Now, wait, you may say. That’s what you’re objecting to? Her meeting a guy? Oh, no. Not at all. It gets worse. At a certain point, the author takes this truly innovative work and employs a few of the more well-worn plot contrivances you see in Hollywood movies: there’s the master alien control room with the Big Board. There’s characters dressing in doctor scrubs to disguise themselves as they infiltrate a hospital run by Alien Central. And, of course, what plot-driven novel wouldn’t be complete without someone crawling through an air vent?

Now, some readers will probably love this book all the way through. I have to admit that while I had some major problems with this book, I literally could not put it down for two whole days. It’s that suspenseful. So, yes, while The 5th Wave works, both as a work of science fiction and as a YA novel, it does itself a great disservice by falling back on too many well-worn plot contrivances. Recommended for Ages 16-Up (including adults) for language, scary end-of-days violence, and some iffy romance scenes.

Monday, November 10, 2014

The Changeling Prince

Source: Goodreads
The Changeling Prince (Spellbound #1) by Vivian Vande Velde (HarperCollins, 1998, 290pp.)

Weiland, a lonely, subdued teenager, has been serving the sorceress Daria in her isolated mountain household for as long as he can remember. There are very few solid facts he knows about his life: one, is that he's probably around 16 years old. Another, is that he may have been born a wolf. But the thing he definitely knows for certain is that each and every day, his life, and those of his fellow servants, is constantly in mortal danger.

His mistress, the sorceress Daria, is a terrible human being. Her hobby is to change animals into humans to act as her servants, and then torture them for her amusement. Now, no longer content with her woodland home, she relocates her household to the nearby town of St. Celia, where she plots to seduce an influential baron and discreetly kill off his wife and children, one by one. When Weiland figures out what she plans to do, he's horrified, but fears her wrath if he confronts her.
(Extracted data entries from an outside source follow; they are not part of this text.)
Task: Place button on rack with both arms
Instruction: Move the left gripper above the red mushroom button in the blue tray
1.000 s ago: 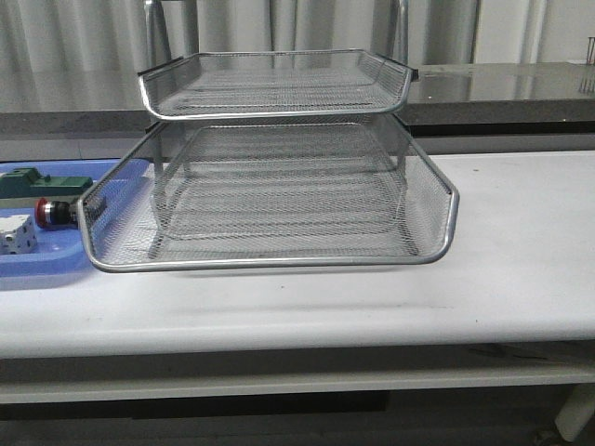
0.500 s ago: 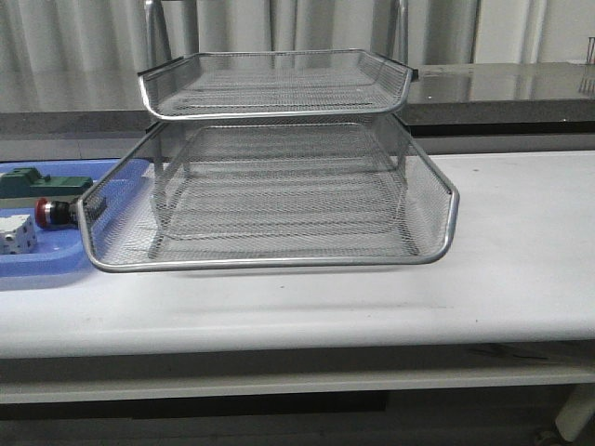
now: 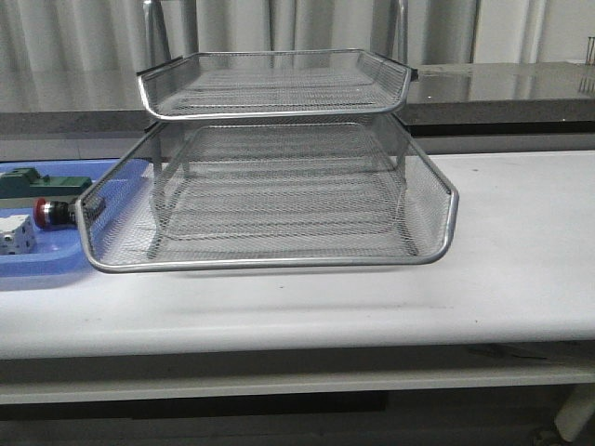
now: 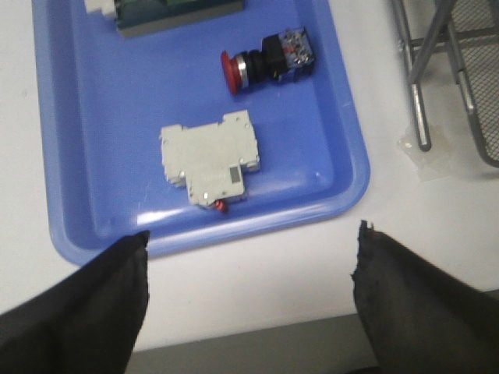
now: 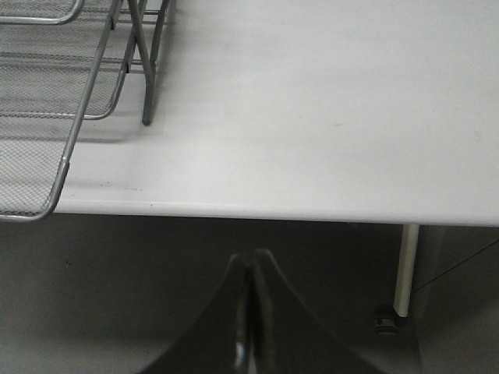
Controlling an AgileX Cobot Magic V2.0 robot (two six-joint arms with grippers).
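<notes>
In the blue tray (image 4: 93, 156), left of the rack (image 3: 270, 186): your button (image 4: 267, 60) lies on its side, red head pointing away from the rack, untouched. Just beside it a white block part (image 4: 210, 158); a green part (image 4: 175, 9) farther along the tray. Front view shows the same button (image 3: 54, 213) half hidden behind the rack's pulled-out middle tray.

Left gripper (image 4: 249, 300) hangs above the tray's near edge, fingers spread wide, nothing between them. Right gripper (image 5: 248, 312) sits off the tabletop (image 5: 327, 101) edge, fingers pressed together, holding nothing.

Change over the last second: none you can see from the front. Button, tray and rack sit exactly as they did, and neither arm has entered that view. Judgement: pickup not begun. Left gripper needs to come forward over the button before closing.
</notes>
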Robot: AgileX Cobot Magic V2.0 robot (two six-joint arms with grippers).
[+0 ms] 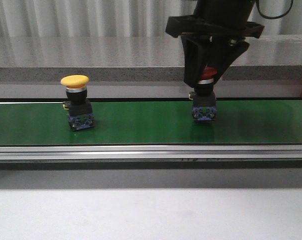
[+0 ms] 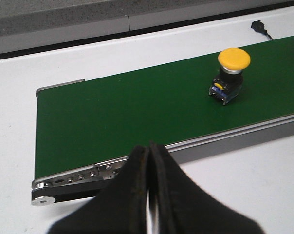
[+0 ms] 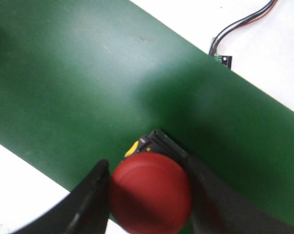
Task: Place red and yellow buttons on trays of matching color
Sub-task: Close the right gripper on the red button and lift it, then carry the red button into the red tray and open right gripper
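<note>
1. I am seeing the right tool point(image 1: 207, 80) standing over the red button point(image 1: 205, 96), at about 2 o'clock from the centre of the front view.
2. In the right wrist view, its two fingers point(image 3: 86, 207) are flanking the red cap point(image 3: 150, 192), one on each side, pressing against it or nearly so; I am reading this as a grip on the cap.
3. The red button's base is resting on the green conveyor belt point(image 1: 141, 122).
4. The yellow button point(image 1: 77, 102) is standing upright on the same belt at about 9 o'clock, well apart from the red one.
5. The left tool point(image 2: 151, 195) is showing its fingers pressed together, holding nothing, near the belt's end.
6. The belt is sitting on a white surface point(image 1: 141, 215).
</note>
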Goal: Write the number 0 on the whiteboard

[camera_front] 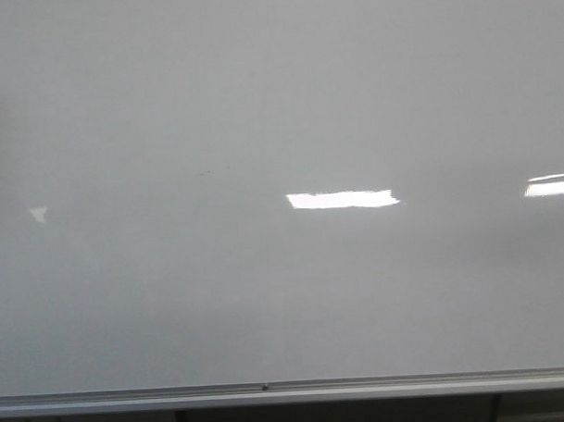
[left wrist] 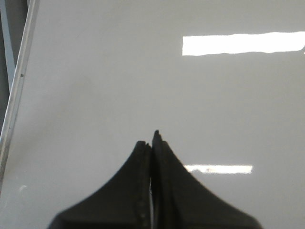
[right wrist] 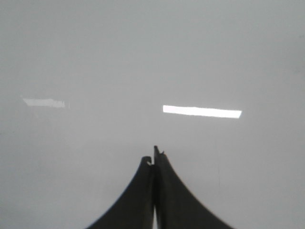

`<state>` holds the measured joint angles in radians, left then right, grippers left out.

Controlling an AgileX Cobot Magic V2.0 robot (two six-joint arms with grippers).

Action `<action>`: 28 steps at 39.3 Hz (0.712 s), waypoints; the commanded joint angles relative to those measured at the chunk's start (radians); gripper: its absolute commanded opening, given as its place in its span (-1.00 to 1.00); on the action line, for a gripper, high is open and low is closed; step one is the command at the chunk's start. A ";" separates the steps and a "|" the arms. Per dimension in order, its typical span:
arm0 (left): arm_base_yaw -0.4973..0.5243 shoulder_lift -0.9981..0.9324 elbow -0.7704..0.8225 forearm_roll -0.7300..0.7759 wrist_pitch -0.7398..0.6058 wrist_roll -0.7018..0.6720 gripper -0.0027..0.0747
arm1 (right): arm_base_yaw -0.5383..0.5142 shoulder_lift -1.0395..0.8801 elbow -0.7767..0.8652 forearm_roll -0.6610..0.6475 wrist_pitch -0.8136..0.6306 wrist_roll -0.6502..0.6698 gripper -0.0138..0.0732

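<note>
Black fingers (left wrist: pixel 138 191) of left gripper (left wrist: pixel 151 140) pressed together, nothing visibly between; no marker seen. Same on right gripper (right wrist: pixel 153 155): closed tight, nothing visibly held, pointed at board. Beyond both tips, glossy pale whiteboard (camera_front: pixel 278 100) fills front view, bare of any stroke; number 0 not yet drawn. Light reflections (camera_front: pixel 342 200) mid-board, silver rail (camera_front: pixel 270 393) along bottom edge. Judged: opening step, writing not begun. Next move calls for marker in hand, then tip brought squarely against board.

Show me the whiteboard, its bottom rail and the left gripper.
whiteboard (camera_front: pixel 260 101), front view, bare upper surface
bottom rail (camera_front: pixel 131 399), front view, silver strip
left gripper (left wrist: pixel 151 143), left wrist view, between closed fingertips
</note>
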<state>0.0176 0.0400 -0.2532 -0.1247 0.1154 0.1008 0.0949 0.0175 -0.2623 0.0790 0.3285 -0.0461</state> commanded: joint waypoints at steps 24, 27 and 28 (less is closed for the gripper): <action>0.002 0.323 -0.180 -0.009 0.071 -0.002 0.18 | 0.001 0.341 -0.220 -0.001 0.001 -0.003 -0.12; 0.002 0.323 -0.176 -0.009 0.071 -0.002 0.60 | 0.001 0.341 -0.220 -0.001 0.001 -0.003 0.18; 0.002 0.323 -0.174 -0.009 0.072 -0.002 0.69 | 0.001 0.341 -0.220 -0.001 0.001 -0.003 0.24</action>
<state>0.0176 0.3485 -0.4009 -0.1247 0.2610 0.1008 0.0949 0.3440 -0.4464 0.0790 0.4027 -0.0444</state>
Then, unexpectedly, Weiland is offered the opportunity to challenge his mistress, at the possible expense of his own life. Will he be brave enough to take up the challenge?
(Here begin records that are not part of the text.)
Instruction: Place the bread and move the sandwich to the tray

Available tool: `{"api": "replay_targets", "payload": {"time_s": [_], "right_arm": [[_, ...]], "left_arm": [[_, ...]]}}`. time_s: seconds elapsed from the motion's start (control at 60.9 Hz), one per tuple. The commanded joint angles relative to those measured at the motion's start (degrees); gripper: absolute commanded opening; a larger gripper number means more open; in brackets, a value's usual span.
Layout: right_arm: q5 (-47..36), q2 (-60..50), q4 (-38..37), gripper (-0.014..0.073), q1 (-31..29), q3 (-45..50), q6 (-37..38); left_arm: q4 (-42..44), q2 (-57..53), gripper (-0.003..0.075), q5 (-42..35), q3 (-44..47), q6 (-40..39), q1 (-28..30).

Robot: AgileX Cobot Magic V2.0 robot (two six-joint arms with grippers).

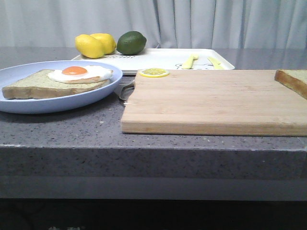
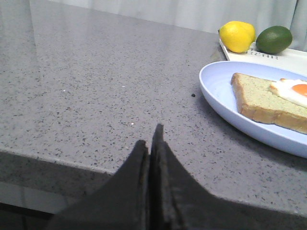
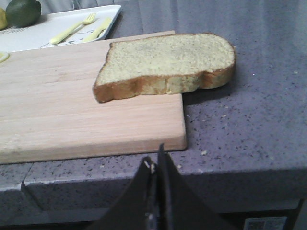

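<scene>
The bread (image 3: 165, 62) lies on the right end of the wooden cutting board (image 1: 216, 100), overhanging its edge; only its corner (image 1: 292, 79) shows in the front view. A second slice bearing a fried egg (image 1: 79, 73) lies on the light-blue plate (image 1: 29, 103) at the left, also seen in the left wrist view (image 2: 216, 86). The white tray (image 1: 163, 58) stands behind the board. My left gripper (image 2: 149, 136) is shut and empty over the counter, left of the plate. My right gripper (image 3: 156, 155) is shut and empty at the counter's front edge, short of the bread.
Two lemons (image 1: 96, 44) and a lime (image 1: 131, 42) sit on the tray's left end. A yellow fork (image 1: 190, 61) and knife (image 1: 215, 62) lie on its right end. A lemon slice (image 1: 154, 72) lies on the board's far edge.
</scene>
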Motion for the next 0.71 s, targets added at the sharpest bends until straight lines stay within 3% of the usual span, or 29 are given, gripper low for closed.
{"api": "replay_targets", "payload": {"time_s": [0.0,0.542,0.69], "right_arm": [[-4.5,-1.1,-0.1,-0.006,-0.3,-0.2,-0.3],[-9.7,-1.1,1.2,-0.006,-0.3,-0.2,-0.3],[-14.9,-1.1,2.1,-0.006,-0.3,-0.8,-0.3]], "left_arm": [[-0.4,-1.2,-0.002,-6.2,0.1,-0.5,0.1],[-0.4,-1.2,-0.002,-12.3,0.1,-0.5,0.1],[-0.4,-1.2,-0.002,-24.2,-0.1,-0.5,0.1]]}}
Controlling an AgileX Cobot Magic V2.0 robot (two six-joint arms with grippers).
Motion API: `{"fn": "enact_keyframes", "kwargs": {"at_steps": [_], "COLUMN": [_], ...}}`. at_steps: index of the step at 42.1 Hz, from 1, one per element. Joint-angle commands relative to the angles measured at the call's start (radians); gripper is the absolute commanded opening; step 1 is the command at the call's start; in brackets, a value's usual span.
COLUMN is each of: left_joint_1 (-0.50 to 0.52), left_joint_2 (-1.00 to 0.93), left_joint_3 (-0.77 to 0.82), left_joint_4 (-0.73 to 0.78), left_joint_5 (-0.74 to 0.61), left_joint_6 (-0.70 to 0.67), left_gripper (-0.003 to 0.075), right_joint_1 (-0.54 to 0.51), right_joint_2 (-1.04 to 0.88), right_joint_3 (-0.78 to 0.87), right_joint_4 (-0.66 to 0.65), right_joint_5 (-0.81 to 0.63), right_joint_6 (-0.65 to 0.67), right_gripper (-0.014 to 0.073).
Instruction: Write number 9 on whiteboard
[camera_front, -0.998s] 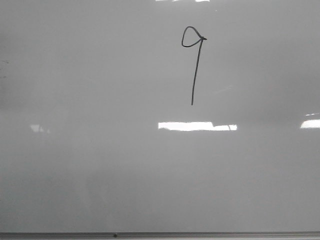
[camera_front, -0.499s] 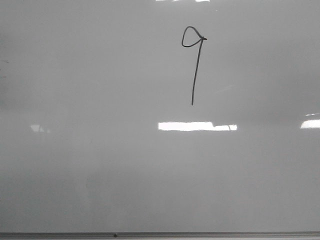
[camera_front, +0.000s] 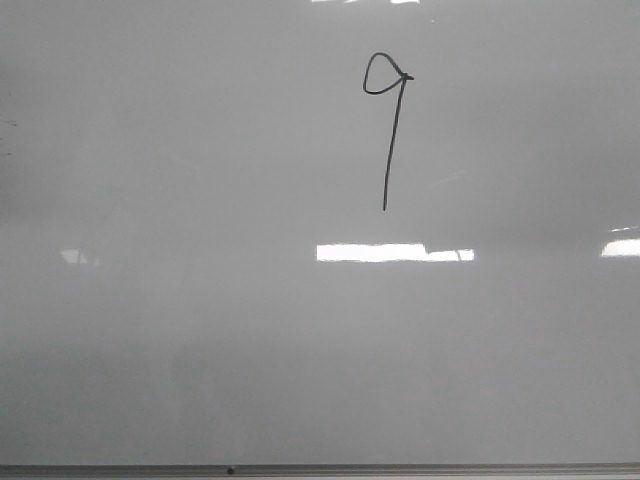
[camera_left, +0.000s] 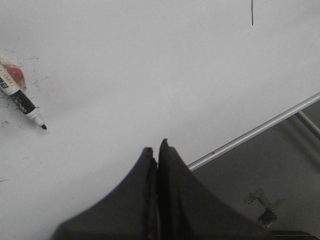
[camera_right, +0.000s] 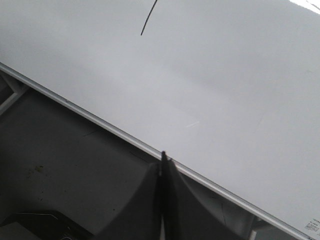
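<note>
Number 9: a thin dark marker figure drawn on the upper part of the whiteboard, a little right of centre in the front view. It looks finished, with a closed loop and a full stem.

Long axis: the stem is the long part. It runs from the loop at the top down toward the board's near edge, leaning slightly so the foot sits a touch left of the loop. The small rounded-triangular loop hangs to the left of the stem's top.

Surroundings on the board: bright rectangular light reflections lie below the figure and do not touch it. A thin frame strip runs along the board's near edge.

Marker: seen only from the left wrist, lying flat on the board, uncapped, dark tip bare, well apart from the drawn stroke. By my judgement it lies there because the writing is done and it has been put down.

Left gripper: its two dark fingers are pressed together with nothing between them, hanging over the board's near edge, away from the marker.

Right gripper: likewise closed and empty, fingers meeting over the frame strip.

Why the arms sit so: both appear drawn back clear of the figure, which leaves it unobstructed and unsmudged.
</note>
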Motion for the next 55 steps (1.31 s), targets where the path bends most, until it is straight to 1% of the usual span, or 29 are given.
{"fn": "enact_keyframes", "kwargs": {"at_steps": [1, 5, 8, 10, 13, 15, 21, 29, 34, 39, 43, 45, 55], "left_joint_1": [-0.01, 0.001, 0.054, 0.113, 0.191, 0.247, 0.352, 0.426, 0.473, 0.541, 0.575, 0.582, 0.568], "left_joint_2": [-0.002, -0.02, -0.057, -0.095, -0.161, -0.227, -0.396, -0.604, -0.69, -0.716, -0.716, -0.716, -0.716], "left_joint_3": [-0.031, -0.02, 0.016, 0.05, 0.107, 0.172, 0.338, 0.575, 0.681, 0.752, 0.789, 0.787, 0.787], "left_joint_4": [0.024, 0.06, 0.046, 0.017, -0.054, -0.097, -0.098, -0.098, -0.098, -0.099, -0.099, -0.099, -0.099], "left_joint_5": [-0.073, -0.119, -0.19, -0.223, -0.255, -0.301, -0.47, -0.681, -0.783, -0.846, -0.882, -0.862, -0.88], "left_joint_6": [-0.002, -0.002, 0.0, 0.003, 0.057, 0.123, 0.131, 0.131, 0.131, 0.131, 0.131, 0.131, 0.131], "left_gripper": [-0.0019, -0.0019, -0.0019, -0.0019, -0.0019, -0.0019, -0.0019, -0.0019, -0.0019, -0.0019, -0.0019, -0.0019, -0.0019], "right_joint_1": [-0.006, -0.006, -0.006, -0.006, -0.006, -0.006, -0.006, -0.006, -0.006, -0.006, -0.006, -0.006, -0.006], "right_joint_2": [0.006, 0.006, 0.006, 0.006, 0.006, 0.006, 0.006, 0.006, 0.006, 0.006, 0.006, 0.006, 0.006], "right_joint_3": [-0.026, -0.026, -0.026, -0.026, -0.026, -0.026, -0.026, -0.026, -0.026, -0.026, -0.025, -0.025, -0.025], "right_joint_4": [-0.008, -0.008, -0.008, -0.008, -0.008, -0.008, -0.008, -0.008, -0.008, -0.008, -0.008, -0.008, -0.008], "right_joint_5": [-0.059, -0.059, -0.059, -0.059, -0.059, -0.059, -0.059, -0.059, -0.059, -0.059, -0.058, -0.058, -0.058], "right_joint_6": [-0.002, -0.002, -0.002, -0.002, -0.002, -0.002, -0.002, -0.002, -0.002, -0.002, -0.002, -0.002, -0.002], "right_gripper": [-0.0069, -0.0069, -0.0069, -0.0069, -0.0069, -0.0069, -0.0069, -0.0069, -0.0069, -0.0069, -0.0069, -0.0069, -0.0069]}}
A blend between morality tale and fairy tale, The Changeling Prince is by no means the most stunning work of fantasy you will ever read, but it's certainly worth checking out if you ever come across it. It's a relatively quick read, and the characters are all compelling and believable, even if their actions aren't always agreeable to the reader. A downside to the novel is that the ending is a bit sudden, and we're left with some important questions that go unanswered. This may be because The Changeling Prince is a companion volume to Vande Velde's 1997 novel, The Conjurer Princess, which I have not read.

Although I recommend it for Ages 15-up, it's a dark tale with its fair share of gore, so tenderhearted readers looking for romance or comedy should avoid at all costs. Also recommended for older readers, particularly fans of dark fantasy and the not-so-faint of heart.